In the 1960s, Khun Sa, a KKY militia leader, was permitted by the Burmese government to grow and traffic opium in return for fighting Shan and communists insurgents. He gradually became one of the most powerful insurgent leaders in Shan State. Khun Sa was captured by the Tatmadaw after plotting with the SSA in 1969, but was later released to Thailand, where he built an army near the Burmese border and became the dominant opium warlord in the Golden Triangle. After being expelled by the Thai Army in 1982, Khun Sa returned to Burma and formed the Mong Tai Army (MTA) in 1985. In the 1990s, the MTA became the dominant Shan fighting force with peak strength of 20,000 soldiers. In 1991, Khun Sa declared the creation of an independent Shan State, with himself as president. However, some Shan nationalists in the MTA disagreed with his leadership and formed a rival Shan organisation, the Shan State National Army (SSNA).

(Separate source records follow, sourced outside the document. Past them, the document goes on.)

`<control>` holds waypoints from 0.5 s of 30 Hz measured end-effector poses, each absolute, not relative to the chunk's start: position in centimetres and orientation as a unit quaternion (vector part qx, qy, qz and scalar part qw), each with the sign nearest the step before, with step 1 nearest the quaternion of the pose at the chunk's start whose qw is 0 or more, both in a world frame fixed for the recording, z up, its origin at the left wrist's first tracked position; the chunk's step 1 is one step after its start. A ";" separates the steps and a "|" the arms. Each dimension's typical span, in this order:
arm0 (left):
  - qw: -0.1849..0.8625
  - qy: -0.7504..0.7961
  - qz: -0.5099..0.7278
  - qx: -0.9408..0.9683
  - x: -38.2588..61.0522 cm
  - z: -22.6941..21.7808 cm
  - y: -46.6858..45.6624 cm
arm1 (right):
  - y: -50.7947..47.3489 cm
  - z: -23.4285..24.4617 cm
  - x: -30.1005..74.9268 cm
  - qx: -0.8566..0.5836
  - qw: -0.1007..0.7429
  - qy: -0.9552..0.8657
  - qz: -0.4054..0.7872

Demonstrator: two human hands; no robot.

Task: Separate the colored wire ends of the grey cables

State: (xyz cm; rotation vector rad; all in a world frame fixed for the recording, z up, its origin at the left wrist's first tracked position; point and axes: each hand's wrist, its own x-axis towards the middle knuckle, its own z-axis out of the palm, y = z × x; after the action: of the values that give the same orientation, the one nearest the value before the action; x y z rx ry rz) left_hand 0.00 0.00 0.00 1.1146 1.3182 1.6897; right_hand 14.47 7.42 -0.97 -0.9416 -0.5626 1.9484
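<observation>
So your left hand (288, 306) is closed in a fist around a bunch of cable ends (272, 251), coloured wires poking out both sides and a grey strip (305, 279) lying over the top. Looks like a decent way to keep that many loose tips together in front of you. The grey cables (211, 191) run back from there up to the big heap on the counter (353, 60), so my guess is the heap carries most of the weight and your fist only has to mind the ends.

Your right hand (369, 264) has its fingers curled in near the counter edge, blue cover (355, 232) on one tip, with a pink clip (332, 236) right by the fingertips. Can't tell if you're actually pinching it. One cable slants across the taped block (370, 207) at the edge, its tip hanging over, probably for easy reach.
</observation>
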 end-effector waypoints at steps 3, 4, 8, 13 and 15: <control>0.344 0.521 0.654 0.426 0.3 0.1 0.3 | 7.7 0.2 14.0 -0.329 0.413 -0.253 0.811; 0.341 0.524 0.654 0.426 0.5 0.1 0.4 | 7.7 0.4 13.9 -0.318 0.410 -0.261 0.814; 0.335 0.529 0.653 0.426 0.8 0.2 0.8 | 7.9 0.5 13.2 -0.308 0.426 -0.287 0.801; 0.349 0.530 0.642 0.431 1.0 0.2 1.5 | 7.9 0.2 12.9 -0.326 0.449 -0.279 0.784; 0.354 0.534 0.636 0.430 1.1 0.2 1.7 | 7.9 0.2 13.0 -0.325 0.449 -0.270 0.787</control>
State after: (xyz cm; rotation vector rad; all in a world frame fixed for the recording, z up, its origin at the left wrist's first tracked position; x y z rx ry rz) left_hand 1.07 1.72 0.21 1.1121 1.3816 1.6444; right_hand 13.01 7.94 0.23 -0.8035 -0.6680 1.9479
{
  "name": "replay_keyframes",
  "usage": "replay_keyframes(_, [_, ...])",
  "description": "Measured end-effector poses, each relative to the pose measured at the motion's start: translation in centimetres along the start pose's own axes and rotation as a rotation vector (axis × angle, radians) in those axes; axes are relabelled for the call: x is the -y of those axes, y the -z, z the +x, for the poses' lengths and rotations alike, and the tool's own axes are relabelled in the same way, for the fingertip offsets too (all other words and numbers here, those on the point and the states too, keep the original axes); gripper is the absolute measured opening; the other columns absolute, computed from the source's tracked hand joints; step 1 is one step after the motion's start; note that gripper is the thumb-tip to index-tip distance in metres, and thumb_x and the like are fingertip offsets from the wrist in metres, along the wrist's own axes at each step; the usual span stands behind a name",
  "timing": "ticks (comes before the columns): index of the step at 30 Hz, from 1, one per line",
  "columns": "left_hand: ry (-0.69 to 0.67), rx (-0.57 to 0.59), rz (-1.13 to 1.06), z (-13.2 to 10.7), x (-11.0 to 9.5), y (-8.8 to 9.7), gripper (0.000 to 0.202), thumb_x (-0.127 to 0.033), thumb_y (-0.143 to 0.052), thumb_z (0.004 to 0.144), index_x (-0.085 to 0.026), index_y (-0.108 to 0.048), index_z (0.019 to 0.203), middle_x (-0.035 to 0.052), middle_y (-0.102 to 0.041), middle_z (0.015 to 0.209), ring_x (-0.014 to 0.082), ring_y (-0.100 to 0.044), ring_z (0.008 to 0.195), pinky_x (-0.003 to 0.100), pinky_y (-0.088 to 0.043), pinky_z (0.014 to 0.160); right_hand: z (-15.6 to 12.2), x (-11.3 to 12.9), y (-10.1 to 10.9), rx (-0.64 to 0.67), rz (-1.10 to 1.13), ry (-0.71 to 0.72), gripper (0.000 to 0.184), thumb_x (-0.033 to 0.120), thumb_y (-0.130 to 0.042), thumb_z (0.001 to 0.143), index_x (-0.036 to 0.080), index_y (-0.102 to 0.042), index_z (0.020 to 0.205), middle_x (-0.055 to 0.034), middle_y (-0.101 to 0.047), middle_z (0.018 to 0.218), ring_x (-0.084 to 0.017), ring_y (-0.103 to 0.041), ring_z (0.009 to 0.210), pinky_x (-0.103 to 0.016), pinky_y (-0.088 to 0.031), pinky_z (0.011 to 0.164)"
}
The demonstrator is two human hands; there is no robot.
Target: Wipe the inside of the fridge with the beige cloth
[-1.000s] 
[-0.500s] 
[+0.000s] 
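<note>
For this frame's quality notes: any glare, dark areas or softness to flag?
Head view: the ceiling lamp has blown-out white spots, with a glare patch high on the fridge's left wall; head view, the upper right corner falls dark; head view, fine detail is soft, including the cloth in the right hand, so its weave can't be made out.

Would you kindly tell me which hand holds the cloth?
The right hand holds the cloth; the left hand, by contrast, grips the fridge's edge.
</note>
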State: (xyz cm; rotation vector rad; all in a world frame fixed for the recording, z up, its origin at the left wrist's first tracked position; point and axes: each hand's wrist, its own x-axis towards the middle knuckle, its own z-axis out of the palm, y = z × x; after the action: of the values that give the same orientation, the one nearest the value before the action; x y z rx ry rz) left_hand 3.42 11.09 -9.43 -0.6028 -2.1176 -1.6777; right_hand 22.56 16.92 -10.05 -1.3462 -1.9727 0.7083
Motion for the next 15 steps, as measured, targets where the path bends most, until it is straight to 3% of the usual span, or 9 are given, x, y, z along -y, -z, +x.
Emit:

The Mong Tai Army was quickly disbanded after the mass desertion, and Khun Sa himself surrendered to the government in 1996. He was allowed to retire in Yangon and keep his large fortune.

Refusing to surrender with Khun Sa and the MTA, Lieutenant General Yawd Serk of the Shan United Revolutionary Army (SURA) led 800 soldiers under his command to central Shan State and established the Shan State Army – South (SSA-S) on 26 January 1996. He then recruited roughly a thousand more soldiers before returning to southern Shan State to establish the group's headquarters in Loi Tai Leng. The SSA-S has since become one of the largest Shan insurgent groups in Myanmar, and has around 8,000 soldiers as of 2016. Yawd Serk lead the group until his retirement on 2 February 2014. Its political wing is the Restoration Council of Shan State. The SSA-S maintains a number of bases along the Myanmar–Thailand border, and signed a ceasefire agreement with the government on 2 December 2011.

The Tatmadaw launched a military offensive named Operation Perseverance (ဇွဲမန်ဟိန်း) against insurgents in Shan State in 2011. During the offensive, the Tatmadaw captured territory from the NDAA and the SSA-N, with the latter being involved in most of the fighting. While this operation was officially a response to the groups' rejections of the junta's "One Nation, One Army" policy, researchers have linked it to the military's interests in the jade trade.

In October 2015, the Tatmadaw launched a military offensive to seize territory granted to the SSA-N under a previous ceasefire. The Tatmadaw used heavy artillery and airstrikes, displacing thousands of civilians.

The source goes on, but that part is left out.